In order to get the correct number of tokens, which is 18, you need to initialize the TokenCounter object with the tokenizer your model is using. Since the llama_index implementation TokenCounter requires that the tokenizer returns the list of input_ids instead of huggingfaces "standard" of a Batchencoding object, you need to wrap it the tokenizer first (otherwise it will return always 2 for the keys input_ids and attention_mask).

from llama_index.embeddings.huggingface import HuggingFaceEmbedding
from llama_index.core import Settings
from llama_index.core.callbacks import CallbackManager, TokenCountingHandler
from transformers import AutoTokenizer
from transformers import XLMRobertaTokenizerFast
import os

text = "Random words. This is a test! A very exciting test, indeed."
chunk_size = 512

model_id = "BAAI/bge-m3"


# AutoTokenizer is just a factory
# BAAI/bge-m3 uses an XLMRobertaTokenizer
class MyToeknCounterTokenizerForLlamaIndex(XLMRobertaTokenizerFast):
    def __call__(self, *args, **kwargs):
        return super().__call__(*args, **kwargs).input_ids

llama_index_tokenizer = MyToeknCounterTokenizerForLlamaIndex.from_pretrained(model_id)

embed_model = HuggingFaceEmbedding(model_name=model_id, max_length=chunk_size)

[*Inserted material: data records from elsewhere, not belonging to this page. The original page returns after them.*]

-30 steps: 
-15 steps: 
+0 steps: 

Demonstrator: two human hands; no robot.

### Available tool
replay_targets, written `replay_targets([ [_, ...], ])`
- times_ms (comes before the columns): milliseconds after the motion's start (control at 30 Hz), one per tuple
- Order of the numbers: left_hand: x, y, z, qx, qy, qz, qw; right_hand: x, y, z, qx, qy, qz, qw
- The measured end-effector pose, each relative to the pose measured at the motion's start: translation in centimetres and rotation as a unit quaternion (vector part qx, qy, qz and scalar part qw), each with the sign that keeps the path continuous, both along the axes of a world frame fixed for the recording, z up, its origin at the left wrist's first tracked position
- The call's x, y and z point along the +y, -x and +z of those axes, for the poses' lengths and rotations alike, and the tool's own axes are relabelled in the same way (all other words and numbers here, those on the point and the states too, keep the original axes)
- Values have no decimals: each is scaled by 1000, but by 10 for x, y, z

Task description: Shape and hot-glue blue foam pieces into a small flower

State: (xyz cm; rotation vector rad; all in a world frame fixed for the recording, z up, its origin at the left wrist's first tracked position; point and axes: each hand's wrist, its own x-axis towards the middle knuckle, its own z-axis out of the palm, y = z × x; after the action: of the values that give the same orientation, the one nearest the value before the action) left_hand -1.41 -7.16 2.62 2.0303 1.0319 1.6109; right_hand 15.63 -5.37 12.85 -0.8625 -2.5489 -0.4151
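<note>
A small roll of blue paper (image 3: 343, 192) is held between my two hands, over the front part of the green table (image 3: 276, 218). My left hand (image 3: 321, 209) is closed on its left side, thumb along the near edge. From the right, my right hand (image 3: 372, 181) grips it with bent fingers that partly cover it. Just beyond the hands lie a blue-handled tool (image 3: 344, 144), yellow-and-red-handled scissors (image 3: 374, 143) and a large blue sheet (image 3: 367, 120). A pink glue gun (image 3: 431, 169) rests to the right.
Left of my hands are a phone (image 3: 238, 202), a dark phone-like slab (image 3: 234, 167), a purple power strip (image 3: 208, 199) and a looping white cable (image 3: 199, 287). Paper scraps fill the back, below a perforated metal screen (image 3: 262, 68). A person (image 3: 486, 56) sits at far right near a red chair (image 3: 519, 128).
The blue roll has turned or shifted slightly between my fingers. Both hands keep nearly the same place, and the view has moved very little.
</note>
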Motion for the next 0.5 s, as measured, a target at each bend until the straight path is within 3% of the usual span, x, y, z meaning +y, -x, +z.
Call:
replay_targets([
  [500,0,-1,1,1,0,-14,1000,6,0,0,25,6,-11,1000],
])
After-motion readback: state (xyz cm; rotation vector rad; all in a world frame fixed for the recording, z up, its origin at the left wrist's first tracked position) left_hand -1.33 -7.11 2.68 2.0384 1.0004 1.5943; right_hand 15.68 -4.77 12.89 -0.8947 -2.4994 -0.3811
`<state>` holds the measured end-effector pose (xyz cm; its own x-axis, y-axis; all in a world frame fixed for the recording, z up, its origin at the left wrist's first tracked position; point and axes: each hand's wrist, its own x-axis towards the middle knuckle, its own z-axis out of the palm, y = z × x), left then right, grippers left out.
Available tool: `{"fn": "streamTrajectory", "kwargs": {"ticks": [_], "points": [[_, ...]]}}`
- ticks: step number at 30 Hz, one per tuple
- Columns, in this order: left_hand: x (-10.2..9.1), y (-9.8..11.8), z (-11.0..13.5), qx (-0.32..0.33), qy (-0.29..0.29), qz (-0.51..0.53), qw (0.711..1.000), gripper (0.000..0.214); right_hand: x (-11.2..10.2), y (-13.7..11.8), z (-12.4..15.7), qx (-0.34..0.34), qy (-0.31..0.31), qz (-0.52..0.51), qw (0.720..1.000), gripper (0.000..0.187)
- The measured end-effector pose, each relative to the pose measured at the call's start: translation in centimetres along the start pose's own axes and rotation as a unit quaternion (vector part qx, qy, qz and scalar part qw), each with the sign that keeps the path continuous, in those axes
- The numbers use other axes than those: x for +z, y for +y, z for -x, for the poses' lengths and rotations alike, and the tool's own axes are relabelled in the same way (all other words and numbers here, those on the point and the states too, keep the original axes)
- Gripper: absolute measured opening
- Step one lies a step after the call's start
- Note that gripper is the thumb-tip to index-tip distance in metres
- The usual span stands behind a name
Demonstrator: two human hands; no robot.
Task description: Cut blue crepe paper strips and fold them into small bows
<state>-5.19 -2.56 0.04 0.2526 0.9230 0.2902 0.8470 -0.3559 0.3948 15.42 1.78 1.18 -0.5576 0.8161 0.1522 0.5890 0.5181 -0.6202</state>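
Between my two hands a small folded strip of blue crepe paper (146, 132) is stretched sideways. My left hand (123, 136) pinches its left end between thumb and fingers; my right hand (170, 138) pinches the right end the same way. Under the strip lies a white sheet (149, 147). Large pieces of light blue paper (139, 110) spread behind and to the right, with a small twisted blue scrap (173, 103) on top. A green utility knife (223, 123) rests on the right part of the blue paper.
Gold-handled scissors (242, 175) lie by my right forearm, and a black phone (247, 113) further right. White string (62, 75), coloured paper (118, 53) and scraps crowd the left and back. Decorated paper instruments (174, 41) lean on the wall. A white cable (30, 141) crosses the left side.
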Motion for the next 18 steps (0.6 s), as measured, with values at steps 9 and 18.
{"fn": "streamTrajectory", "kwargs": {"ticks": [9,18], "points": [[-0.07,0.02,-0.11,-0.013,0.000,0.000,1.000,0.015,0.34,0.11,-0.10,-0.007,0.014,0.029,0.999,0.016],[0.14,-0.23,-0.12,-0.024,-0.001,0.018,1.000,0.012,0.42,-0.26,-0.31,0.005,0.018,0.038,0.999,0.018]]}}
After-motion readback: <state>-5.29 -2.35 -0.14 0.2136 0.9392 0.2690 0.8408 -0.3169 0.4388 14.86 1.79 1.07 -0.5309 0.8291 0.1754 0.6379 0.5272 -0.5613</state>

# Create a token counting handler
# You could of course also make it the default via the settings object
token_counter = TokenCountingHandler(tokenizer=llama_index_tokenizer)
callback_manager = CallbackManager([token_counter])

Settings.embed_model = embed_model
Settings.callback_manager = callback_manager

# Grab the embedding vector from the model
embedding_vector = Settings.embed_model.get_text_embedding(text)

# Grab the count of tokens from the embedding vector
embedding_tokens = token_counter.total_embedding_token_count

# Just the tokenizer
tokenizer = AutoTokenizer.from_pretrained(model_id)
token_count = len(tokenizer(text).input_ids)

print(f"Original text: {text}")
print(f"The embedding model broke the text into: {embedding_tokens} tokens")
print(f"The tokenizer broke the text into {token_count} tokens")

Output:

Original text: Random words. This is a test! A very exciting test, indeed.
The embedding model broke the text into: 18 tokens
The tokenizer broke the text into 18 tokens